## DATA:
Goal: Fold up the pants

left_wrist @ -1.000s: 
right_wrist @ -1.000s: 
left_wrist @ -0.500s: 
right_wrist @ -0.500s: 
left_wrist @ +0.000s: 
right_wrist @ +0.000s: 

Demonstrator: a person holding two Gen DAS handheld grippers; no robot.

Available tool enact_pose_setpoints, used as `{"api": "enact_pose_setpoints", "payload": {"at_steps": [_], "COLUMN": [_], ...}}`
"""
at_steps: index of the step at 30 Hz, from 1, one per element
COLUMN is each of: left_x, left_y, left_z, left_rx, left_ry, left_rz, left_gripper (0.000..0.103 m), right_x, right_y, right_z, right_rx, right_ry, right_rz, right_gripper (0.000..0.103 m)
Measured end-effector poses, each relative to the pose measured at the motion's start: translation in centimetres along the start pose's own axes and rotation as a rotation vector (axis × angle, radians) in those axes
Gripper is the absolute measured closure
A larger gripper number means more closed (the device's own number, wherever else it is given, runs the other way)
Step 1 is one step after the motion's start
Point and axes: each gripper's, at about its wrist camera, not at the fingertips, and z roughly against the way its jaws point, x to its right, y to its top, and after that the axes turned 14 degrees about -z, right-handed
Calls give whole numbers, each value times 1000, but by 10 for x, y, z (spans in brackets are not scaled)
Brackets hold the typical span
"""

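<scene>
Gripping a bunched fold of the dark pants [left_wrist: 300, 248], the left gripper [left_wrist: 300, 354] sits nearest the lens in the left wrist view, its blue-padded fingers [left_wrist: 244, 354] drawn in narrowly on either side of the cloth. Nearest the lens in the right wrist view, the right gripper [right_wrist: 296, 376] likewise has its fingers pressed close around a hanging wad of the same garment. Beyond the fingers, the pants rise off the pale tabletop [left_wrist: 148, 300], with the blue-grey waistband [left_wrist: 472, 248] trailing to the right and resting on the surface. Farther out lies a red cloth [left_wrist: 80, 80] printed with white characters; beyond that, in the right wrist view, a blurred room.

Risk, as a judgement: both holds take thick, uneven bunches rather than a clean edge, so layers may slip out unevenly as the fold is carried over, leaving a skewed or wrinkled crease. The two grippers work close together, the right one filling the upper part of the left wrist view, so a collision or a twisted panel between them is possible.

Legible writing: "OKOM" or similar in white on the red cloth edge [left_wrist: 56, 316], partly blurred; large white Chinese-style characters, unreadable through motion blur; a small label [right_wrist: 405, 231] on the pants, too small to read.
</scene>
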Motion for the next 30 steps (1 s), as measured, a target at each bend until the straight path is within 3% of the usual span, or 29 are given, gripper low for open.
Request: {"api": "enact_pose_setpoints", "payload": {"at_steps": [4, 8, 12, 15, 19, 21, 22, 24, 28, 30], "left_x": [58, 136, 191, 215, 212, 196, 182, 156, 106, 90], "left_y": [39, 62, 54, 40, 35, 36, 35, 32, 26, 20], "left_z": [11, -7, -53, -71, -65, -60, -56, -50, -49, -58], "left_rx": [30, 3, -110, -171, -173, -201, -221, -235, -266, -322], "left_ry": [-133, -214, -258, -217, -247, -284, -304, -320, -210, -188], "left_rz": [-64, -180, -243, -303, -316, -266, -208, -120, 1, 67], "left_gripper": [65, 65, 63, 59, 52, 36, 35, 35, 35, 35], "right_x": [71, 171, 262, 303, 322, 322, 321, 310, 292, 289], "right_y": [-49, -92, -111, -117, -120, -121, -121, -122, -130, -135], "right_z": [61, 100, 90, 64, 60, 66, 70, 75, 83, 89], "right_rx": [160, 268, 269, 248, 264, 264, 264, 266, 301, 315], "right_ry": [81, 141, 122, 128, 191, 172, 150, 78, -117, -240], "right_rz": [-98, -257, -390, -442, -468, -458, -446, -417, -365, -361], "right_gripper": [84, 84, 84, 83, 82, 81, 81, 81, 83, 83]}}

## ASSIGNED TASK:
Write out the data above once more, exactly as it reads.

## SOLUTION TO THIS TASK:
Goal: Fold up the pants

left_wrist @ -1.000s: 
right_wrist @ -1.000s: 
left_wrist @ -0.500s: 
right_wrist @ -0.500s: 
left_wrist @ +0.000s: 
right_wrist @ +0.000s: 

Demonstrator: a person holding two Gen DAS handheld grippers; no robot.

Available tool enact_pose_setpoints, used as `{"api": "enact_pose_setpoints", "payload": {"at_steps": [_], "COLUMN": [_], ...}}`
"""
at_steps: index of the step at 30 Hz, from 1, one per element
COLUMN is each of: left_x, left_y, left_z, left_rx, left_ry, left_rz, left_gripper (0.000..0.103 m), right_x, right_y, right_z, right_rx, right_ry, right_rz, right_gripper (0.000..0.103 m)
Measured end-effector poses, each relative to the pose measured at the motion's start: translation in centimetres along the start pose's own axes and rotation as a rotation vector (axis × angle, radians) in those axes
Gripper is the absolute measured closure
A larger gripper number means more closed (the device's own number, wherever else it is given, runs the other way)
Step 1 is one step after the motion's start
Point and axes: each gripper's, at about its wrist camera, not at the fingertips, and z roughly against the way its jaws point, x to its right, y to its top, and after that the axes turned 14 degrees about -z, right-handed
Calls give whole numbers, each value times 1000, but by 10 for x, y, z (spans in brackets are not scaled)
Brackets hold the typical span
"""

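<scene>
Gripping a bunched fold of the dark pants [left_wrist: 300, 248], the left gripper [left_wrist: 300, 354] sits nearest the lens in the left wrist view, its blue-padded fingers [left_wrist: 244, 354] drawn in narrowly on either side of the cloth. Nearest the lens in the right wrist view, the right gripper [right_wrist: 296, 376] likewise has its fingers pressed close around a hanging wad of the same garment. Beyond the fingers, the pants rise off the pale tabletop [left_wrist: 148, 300], with the blue-grey waistband [left_wrist: 472, 248] trailing to the right and resting on the surface. Farther out lies a red cloth [left_wrist: 80, 80] printed with white characters; beyond that, in the right wrist view, a blurred room.

Risk, as a judgement: both holds take thick, uneven bunches rather than a clean edge, so layers may slip out unevenly as the fold is carried over, leaving a skewed or wrinkled crease. The two grippers work close together, the right one filling the upper part of the left wrist view, so a collision or a twisted panel between them is possible.

Legible writing: "OKOM" or similar in white on the red cloth edge [left_wrist: 56, 316], partly blurred; large white Chinese-style characters, unreadable through motion blur; a small label [right_wrist: 405, 231] on the pants, too small to read.
</scene>
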Motion for the next 30 steps (1 s), as measured, a target at each bend until the straight path is within 3% of the usual span, or 29 are given, gripper low for open.
Request: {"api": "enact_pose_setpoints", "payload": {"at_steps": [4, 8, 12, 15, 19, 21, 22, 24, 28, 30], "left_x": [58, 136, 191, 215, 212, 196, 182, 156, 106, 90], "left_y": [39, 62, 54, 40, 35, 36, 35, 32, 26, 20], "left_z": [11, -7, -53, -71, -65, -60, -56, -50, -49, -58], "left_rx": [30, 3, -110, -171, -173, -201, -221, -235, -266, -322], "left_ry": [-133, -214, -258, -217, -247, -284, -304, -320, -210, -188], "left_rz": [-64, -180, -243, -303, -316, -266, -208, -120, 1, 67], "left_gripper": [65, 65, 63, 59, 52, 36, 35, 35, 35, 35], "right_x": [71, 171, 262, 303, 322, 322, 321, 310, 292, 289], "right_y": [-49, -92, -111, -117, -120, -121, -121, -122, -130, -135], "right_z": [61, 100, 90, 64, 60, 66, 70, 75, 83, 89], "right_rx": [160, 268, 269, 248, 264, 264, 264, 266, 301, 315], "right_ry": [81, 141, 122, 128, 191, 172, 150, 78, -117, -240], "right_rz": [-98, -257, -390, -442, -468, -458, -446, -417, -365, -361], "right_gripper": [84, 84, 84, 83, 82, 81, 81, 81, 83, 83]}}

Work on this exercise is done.